La litière a passé les jardins royaux et les quartiers d’esclaves, passé la colline-aux-palais et les vergers bruyants, passé les volières, passé les cages où rient les singes bleus qui tendent leurs paumes fardées à travers les barreaux polis, passé les arches de pierre noire et ceux de pierre blanche, passé les gloires et les dieux tutélaires dans leurs demeures de marbre et d’ébène, passé les mangeoires pour les daims familiers et les fontaines pour les cygnes, les kiosques pour la sieste et les portiques pour la philosophie, passé les terrasses d’astronomie, et les vasques immenses où l’on recueille la pluie pour le bain des moineaux gris d’Égypte, et les bosquets pour l’amour, et les escaliers de roc frotté de sable et ceux qui conduisent à la mer jacassante où chantent les cordages des galères royales, et les dépôts de trophées, et les forêts pythonisses et les tonnelles d’ombre suave pour le soleil de midi où criaillent les perroquets sacrés – la litière a passé les murailles de cyprès amers et les murailles de citronniers en fleurs, passé le conservatoire des plantes d’outre-mer et les fabriques de confiseries, passé les cuisines et les boucheries, les étables et les basses-cours (et dans l’une un coq chantait), passé les orfèvreries et les maisons de tissage du lin royal, la litière a passé et passé, elle a passé et le vent se moquait d’elle dans son ombre agitée.
La litière a quitté le palais Lochias.
Or voici : maintenant le vent se gonfle de sel.
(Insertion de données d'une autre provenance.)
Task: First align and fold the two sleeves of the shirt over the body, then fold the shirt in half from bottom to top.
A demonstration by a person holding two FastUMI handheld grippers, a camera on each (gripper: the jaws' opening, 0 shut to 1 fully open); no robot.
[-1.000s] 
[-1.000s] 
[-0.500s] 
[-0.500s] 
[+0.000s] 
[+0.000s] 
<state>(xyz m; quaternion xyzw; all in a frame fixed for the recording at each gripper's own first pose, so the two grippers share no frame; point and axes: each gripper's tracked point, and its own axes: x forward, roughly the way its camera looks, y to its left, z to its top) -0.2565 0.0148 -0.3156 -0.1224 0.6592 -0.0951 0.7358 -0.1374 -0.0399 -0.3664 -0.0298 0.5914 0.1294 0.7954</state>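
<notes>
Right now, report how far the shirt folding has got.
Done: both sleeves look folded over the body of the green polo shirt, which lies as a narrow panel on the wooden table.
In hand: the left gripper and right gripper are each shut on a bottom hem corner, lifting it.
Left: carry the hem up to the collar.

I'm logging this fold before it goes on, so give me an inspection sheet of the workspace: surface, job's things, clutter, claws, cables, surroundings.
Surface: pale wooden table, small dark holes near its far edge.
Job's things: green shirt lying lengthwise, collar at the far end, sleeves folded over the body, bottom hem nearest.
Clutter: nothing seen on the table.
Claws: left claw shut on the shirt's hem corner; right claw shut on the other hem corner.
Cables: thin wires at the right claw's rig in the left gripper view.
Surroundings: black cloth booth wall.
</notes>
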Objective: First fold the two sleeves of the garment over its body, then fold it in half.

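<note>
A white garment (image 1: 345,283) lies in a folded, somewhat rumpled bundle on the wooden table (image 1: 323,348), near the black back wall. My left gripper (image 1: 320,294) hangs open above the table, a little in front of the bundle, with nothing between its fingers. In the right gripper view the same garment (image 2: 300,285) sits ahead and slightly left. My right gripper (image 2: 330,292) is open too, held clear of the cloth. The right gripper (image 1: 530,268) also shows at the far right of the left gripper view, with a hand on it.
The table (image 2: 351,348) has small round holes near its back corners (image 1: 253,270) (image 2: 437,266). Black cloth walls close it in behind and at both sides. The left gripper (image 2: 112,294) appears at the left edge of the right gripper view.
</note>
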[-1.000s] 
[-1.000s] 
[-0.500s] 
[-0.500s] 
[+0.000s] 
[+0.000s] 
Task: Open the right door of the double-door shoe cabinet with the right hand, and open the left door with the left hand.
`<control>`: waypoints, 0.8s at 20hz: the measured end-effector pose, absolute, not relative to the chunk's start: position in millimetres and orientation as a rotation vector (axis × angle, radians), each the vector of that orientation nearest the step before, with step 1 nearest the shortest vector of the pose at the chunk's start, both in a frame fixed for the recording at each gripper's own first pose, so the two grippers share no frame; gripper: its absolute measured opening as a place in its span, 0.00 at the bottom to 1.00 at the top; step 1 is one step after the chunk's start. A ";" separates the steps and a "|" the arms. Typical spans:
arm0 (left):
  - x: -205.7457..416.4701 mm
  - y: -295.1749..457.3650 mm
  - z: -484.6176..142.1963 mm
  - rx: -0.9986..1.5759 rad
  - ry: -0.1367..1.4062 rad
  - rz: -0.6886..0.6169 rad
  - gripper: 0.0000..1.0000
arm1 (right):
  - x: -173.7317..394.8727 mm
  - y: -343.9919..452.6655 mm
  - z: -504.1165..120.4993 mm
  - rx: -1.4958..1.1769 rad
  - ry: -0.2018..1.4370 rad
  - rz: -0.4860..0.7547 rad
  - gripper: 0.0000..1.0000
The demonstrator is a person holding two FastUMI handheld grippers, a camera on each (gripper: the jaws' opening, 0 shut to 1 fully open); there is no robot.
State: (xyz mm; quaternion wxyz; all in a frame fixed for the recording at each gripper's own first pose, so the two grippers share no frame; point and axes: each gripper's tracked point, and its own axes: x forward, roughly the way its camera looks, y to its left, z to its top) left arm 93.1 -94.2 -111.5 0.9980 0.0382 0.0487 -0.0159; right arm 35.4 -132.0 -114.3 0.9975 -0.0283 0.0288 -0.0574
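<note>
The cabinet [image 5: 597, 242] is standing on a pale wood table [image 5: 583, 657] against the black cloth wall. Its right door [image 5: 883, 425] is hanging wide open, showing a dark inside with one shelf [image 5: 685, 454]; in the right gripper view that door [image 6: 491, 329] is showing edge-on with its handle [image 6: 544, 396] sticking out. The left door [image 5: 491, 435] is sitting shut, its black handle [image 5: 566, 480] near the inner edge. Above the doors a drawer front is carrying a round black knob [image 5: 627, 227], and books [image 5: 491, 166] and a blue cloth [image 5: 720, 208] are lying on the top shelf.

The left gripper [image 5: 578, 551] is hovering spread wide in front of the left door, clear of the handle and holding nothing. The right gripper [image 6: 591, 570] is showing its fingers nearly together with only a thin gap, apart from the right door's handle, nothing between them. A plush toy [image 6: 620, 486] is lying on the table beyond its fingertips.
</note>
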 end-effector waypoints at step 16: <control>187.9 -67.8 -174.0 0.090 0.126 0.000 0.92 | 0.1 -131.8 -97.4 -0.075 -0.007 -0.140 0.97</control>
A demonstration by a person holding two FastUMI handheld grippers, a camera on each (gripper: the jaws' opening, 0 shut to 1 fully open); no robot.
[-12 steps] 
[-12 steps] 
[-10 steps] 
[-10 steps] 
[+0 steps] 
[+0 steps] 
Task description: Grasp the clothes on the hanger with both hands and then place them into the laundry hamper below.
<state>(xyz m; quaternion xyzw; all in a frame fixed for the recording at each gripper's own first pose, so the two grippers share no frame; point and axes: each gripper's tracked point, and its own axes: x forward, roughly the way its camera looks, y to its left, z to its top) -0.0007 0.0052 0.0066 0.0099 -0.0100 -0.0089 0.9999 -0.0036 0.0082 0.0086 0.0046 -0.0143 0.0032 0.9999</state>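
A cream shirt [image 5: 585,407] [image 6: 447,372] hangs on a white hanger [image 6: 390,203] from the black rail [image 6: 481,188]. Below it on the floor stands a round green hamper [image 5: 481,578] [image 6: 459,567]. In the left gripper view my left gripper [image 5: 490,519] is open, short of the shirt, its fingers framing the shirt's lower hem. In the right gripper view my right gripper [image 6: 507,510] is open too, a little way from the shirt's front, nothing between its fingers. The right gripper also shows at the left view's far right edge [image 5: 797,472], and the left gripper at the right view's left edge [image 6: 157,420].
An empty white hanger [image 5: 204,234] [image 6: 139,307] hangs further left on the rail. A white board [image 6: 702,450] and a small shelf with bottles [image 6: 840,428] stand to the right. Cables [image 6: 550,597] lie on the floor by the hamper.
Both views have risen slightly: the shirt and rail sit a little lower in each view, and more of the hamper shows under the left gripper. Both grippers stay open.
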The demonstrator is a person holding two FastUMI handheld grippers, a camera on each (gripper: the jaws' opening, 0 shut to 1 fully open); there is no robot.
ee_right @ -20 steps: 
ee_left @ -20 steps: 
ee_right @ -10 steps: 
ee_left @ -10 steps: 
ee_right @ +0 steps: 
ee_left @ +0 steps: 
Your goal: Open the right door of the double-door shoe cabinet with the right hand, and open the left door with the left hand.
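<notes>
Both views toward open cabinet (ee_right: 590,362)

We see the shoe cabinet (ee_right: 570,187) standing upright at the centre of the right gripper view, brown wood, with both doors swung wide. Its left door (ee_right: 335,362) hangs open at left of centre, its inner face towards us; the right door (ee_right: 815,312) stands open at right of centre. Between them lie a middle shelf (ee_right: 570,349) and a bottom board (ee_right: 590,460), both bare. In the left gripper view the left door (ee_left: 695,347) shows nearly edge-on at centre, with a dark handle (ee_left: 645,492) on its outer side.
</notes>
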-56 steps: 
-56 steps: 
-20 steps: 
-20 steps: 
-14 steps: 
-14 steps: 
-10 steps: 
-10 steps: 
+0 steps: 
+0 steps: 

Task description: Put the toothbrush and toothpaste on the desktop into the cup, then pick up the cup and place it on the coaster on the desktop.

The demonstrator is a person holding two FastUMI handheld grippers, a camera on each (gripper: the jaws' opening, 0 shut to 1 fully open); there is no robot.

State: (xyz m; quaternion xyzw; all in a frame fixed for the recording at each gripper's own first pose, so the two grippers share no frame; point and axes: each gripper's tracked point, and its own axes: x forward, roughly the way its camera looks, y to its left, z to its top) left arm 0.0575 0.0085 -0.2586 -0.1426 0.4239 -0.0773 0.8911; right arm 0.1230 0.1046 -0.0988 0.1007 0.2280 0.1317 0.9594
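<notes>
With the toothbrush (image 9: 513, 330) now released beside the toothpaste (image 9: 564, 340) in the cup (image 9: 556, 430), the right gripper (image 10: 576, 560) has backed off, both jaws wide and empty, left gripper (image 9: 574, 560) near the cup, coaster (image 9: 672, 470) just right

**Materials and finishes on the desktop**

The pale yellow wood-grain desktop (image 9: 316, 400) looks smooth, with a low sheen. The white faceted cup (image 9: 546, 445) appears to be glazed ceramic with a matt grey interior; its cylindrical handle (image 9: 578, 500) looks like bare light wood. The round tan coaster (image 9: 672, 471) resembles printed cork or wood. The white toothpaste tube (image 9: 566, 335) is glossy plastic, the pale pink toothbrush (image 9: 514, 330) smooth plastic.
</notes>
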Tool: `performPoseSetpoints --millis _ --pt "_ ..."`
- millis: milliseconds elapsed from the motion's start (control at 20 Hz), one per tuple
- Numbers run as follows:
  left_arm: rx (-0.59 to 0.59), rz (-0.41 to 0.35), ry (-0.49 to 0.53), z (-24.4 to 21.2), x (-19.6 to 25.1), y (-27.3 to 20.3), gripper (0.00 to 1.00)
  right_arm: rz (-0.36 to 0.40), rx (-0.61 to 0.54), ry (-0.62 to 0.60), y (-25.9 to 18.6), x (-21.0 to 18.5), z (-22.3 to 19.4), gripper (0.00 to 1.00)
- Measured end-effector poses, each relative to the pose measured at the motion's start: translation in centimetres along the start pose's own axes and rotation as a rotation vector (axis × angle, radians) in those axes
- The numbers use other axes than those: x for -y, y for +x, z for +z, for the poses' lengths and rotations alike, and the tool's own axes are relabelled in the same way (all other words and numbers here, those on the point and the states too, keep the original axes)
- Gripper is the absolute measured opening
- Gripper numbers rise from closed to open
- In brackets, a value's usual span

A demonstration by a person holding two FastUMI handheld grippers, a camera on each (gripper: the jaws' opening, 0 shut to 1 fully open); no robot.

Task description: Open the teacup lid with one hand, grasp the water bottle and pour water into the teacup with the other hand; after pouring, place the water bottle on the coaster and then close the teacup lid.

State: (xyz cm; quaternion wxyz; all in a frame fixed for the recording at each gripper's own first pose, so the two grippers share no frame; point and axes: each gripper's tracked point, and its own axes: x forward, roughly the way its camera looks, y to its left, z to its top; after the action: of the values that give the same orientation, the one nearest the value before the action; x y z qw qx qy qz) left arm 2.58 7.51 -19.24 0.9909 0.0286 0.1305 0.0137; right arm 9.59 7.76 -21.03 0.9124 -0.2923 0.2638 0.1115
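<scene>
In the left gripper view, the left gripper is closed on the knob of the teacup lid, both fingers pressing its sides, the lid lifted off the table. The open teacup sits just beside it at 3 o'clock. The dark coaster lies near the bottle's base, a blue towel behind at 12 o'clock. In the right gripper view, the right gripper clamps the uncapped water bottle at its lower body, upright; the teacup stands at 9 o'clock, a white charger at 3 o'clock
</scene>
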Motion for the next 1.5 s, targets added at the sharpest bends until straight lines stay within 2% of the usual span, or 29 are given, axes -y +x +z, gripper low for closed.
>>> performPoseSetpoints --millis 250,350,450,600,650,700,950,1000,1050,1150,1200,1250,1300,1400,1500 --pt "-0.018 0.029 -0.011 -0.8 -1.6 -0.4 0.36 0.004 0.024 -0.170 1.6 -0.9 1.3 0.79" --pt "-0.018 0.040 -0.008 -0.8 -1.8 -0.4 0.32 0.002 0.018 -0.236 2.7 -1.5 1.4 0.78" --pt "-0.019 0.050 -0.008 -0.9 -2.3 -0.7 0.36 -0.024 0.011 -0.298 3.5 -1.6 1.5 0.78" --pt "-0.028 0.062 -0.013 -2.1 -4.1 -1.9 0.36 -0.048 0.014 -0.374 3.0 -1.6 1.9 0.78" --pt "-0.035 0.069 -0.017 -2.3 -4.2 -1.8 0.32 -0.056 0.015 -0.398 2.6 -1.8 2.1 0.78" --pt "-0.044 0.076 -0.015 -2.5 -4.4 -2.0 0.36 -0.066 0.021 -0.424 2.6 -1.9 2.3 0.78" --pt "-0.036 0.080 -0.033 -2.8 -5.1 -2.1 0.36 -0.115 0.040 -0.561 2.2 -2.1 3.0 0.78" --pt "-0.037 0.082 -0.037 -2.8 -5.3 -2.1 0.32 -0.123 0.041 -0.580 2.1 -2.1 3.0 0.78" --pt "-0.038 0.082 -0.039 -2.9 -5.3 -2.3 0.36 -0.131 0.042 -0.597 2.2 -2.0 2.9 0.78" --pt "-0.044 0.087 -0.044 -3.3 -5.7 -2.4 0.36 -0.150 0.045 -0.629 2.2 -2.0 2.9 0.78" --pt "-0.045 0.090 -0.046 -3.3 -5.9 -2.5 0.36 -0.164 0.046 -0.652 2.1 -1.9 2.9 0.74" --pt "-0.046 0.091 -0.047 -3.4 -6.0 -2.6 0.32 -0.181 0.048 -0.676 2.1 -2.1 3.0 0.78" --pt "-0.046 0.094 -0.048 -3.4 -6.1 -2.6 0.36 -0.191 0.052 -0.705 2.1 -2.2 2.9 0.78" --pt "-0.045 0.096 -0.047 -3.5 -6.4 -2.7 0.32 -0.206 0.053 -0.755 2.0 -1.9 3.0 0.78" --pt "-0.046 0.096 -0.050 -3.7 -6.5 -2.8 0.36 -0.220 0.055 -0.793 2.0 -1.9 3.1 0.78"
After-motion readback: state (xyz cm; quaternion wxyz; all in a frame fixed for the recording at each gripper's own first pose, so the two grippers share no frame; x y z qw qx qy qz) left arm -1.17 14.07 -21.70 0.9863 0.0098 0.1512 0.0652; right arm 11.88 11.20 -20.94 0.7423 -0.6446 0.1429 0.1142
Maintenant le vent, de l’autre côté des tabliers de cuir qui ferment la litière, le vent hurle et bondit, le vent grince et il gonfle et il est plein de vent, il secoue le monde et le monde n’est plus qu’un coquillage empli de sable entre les mains du vent.
Le vent siffle, le vent souffle, le vent se soûle d’amertume.
Le vent enfle sa gorge à l’approche de la mer, il l’embrasse et sa bouche s’emplit de sel.
Car voici : la litière maintenant est aux abords du port.
Et un vieil homme à sa suite s’avance, ses jambes sont faibles et son manteau est en sang dont se souille le signe d’Égypte.
Mais le vent parle de l’eau qui tremble à l’horizon, il parle de la mer qui brille, le vent parle des voiles qu’il gifle, des poissons et des algues auprès des poissons, des pêcheurs et des filets ravaudés dans la lumière sur les quais et des vaisseaux de Rome, là-bas, derrière le Diabathra, d’où vient le vent.
Or sous le vent : la ville malgré le vent.
Sous le vent on entend la ville.
On entend la foule d’Alexandrie, massée sur le port, pour voir entrer le seigneur Octave, le vainqueur d’Égypte, l’expulseur de dieux, le suscitateur de vent.
On entend ceux qui se haussent sur leurs pieds mais ils ne voient rien, et ceux qui leur décrivent ce qu’ils ne voient pas et ceux qui imaginent comme s’ils voyaient et ceux qui voient mais ne voient rien du fait de la tant brillante lumière.
Et du vent.
On entend la ville, et le bruit de sa bouche, et le bruit de ses craintes, et celui de ses espoirs, malgré le vent.